Dubliners, who have witnessed immense changes to their city as it has prospered in the last decade, will likely soon see vertical development on a more intimate scale to provide orientation to the city's otherwise horizontal spread. The development follows the erection of the Dublin Spire, perhaps the slenderest tower to beat all slender towers:
DEGW's John Worthington, author of Managing Intensification and Change - A Strategy for Dublin Building Height, made a number of points about high rise cities which appear to have been taken on board by the powers that be. "High rise" and "tall buildings" are relative terms, he says. "In a city quarter of predominantly one or two-storey buildings, those of three to five floors could be considered of significant height." DEGW identified four key heights: low-rise (up to five floors or 15 metres); mid rise "groundscrapers" (up to 15 floors or 50 metres); high-rise "skyscrapers" (up to 40 floors or 150 metres) and super high-rise (above 150 metres).
Worthington's contention is that high-rise buildings have a role to play in intensifying and signposting cities. "Used sparingly, they can become landmarks to navigate an increasingly complex urban landscape and provide spectacular views both for those who live in and visit the city, and those who actually inhabit them."
"I wasn't a supporter of the Spire but now that it's there it does mark the centre of the city," says Dublin City councillor Kevin Humphreys (Labour). "So areas can be defined by landmark development. Such a building at The Point, for instance, would draw the eye down the Liffey telling people where a shopping and recreation area is, as well as marking the gateway to Dublin for those arriving by boat."
Interestingly, the insertion of the Spire into a formerly seedy central neighborhood along O'Connell Street mirrors deeper cultural changes taking place in its shadow, where the nature of Irishness is being transformed with the influx of immigrants:
Historically and geographically, O'Connell Street is the heart of Dublin. The boulevard, which runs south about five blocks to the River Liffey, has emerged from several decades of seediness, thanks to a continuing refurbishment that aims to create a Hibernian version of the Champs-Élysées, centered around a 394-foot-tall steel needle, the Spire of Dublin.
But step off O'Connell Street in almost any direction, and you glimpse a different Dublin, a parallel city that is neither homogenous nor traditionally Irish. In a tiny enclave within two blocks of the main artery there are a nascent Chinatown, a budding Little Odessa and even touches of West Africa, all catering to a recent influx of immigrants drawn to the country's economic prosperity.
Meanwhile, in the sprawl that currently characterizes the city of Mississauga, Ontario (Canada's fifth largest city; a suburb of Toronto), a recent competition for a 50-story condominium tower carries similar identity-defining weight. The city's Absolute development seeks to center Mississauga in a way not dissimilar from the way the Dublin Spire provides orientation to its surroundings: (via, also)

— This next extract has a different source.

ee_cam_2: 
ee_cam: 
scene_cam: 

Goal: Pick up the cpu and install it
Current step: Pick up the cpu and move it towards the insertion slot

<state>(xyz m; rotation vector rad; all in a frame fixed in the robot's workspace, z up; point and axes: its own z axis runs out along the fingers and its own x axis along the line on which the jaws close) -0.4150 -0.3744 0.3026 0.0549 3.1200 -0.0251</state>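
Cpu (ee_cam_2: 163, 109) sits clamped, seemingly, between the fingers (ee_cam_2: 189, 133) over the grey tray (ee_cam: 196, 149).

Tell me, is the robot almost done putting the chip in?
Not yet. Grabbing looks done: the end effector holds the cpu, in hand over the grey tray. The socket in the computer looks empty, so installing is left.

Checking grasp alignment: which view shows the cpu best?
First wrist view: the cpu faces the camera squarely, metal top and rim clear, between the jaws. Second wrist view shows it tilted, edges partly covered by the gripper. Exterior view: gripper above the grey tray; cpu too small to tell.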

Everyone's heard of the Bilbao Effect, but what about the Mississauga Effect?....
Created by a young Beijing-based firm, MAD, this is no ordinary architectural icon. It's a statement about the power of design to establish a sense of place and context.
"Suburbs around the world want to become metropolises," Yansong Ma, founder of MAD, said yesterday. "But we don't think they should. They have their own character. They should create their own identity."
I'm curious how locals receive additions like these, that literally loom on the horizon. Consider the way monuments that the Arch transformed the image of St. Louis, or how the Eiffel Tower (perhaps a more apt comparison is the Tour Montparnasse) has done so for Paris. What are the implications of such a provocation? What about when the place in question is known to be one of the most unlovely anywhere?